[Start of section]

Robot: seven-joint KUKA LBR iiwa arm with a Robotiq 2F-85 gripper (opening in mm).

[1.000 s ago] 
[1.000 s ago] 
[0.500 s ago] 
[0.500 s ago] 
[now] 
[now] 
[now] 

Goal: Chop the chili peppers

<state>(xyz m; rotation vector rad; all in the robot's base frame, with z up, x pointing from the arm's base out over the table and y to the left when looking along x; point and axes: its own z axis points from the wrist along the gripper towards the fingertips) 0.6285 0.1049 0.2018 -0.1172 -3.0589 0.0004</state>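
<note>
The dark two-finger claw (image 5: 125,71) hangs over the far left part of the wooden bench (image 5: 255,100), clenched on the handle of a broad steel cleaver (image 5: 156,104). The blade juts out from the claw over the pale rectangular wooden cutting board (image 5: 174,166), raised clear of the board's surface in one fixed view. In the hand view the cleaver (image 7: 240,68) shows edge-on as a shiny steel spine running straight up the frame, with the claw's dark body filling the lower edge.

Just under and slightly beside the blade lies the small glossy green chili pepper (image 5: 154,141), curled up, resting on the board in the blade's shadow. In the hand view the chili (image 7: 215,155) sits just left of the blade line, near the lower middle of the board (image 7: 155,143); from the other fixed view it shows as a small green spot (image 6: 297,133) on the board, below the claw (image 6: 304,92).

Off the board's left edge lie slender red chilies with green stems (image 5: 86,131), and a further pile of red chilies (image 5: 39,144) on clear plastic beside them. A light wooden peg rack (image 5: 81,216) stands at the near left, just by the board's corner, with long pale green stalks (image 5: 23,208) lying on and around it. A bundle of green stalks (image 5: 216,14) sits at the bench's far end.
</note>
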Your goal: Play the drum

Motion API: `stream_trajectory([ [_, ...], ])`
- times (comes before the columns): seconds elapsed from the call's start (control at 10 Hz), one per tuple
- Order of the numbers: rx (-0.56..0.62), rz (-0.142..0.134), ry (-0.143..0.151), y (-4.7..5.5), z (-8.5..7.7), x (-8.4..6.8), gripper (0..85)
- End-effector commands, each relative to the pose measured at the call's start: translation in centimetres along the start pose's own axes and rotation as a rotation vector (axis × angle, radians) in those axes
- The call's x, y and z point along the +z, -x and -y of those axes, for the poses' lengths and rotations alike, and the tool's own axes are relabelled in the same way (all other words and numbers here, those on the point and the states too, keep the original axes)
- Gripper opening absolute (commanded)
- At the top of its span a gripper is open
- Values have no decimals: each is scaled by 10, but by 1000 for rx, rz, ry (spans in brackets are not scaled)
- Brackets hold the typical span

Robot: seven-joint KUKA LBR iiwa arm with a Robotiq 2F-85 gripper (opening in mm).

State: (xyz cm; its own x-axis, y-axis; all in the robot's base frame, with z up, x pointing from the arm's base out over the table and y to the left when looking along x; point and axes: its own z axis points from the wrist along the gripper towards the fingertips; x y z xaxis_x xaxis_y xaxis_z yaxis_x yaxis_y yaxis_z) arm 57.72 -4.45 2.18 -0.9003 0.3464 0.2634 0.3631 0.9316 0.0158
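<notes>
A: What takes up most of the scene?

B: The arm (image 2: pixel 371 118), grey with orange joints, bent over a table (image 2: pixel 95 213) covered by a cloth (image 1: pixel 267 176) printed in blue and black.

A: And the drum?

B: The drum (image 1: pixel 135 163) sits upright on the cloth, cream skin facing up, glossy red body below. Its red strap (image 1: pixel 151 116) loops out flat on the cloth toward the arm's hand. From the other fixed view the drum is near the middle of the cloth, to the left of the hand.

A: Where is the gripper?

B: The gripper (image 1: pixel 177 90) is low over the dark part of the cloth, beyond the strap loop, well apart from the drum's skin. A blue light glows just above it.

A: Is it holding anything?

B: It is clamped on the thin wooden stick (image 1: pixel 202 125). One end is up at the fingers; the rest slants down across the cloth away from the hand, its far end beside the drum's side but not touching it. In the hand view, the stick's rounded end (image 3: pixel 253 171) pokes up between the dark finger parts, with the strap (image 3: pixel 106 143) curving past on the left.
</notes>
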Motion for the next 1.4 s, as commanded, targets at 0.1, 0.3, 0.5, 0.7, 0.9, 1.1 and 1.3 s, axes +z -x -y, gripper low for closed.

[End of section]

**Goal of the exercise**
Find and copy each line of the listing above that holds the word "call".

**Response to this exercise**
- times (comes before the columns): seconds elapsed from the call's start (control at 10 Hz), one per tuple
- End-effector commands, each relative to the pose measured at the call's start: translation in centimetres along the start pose's own axes and rotation as a rotation vector (axis × angle, radians) in those axes
- The call's x, y and z point along the +z, -x and -y of those axes, for the poses' lengths and rotations alike, and the tool's own axes are relabelled in the same way (all other words and numbers here, those on the point and the states too, keep the original axes)

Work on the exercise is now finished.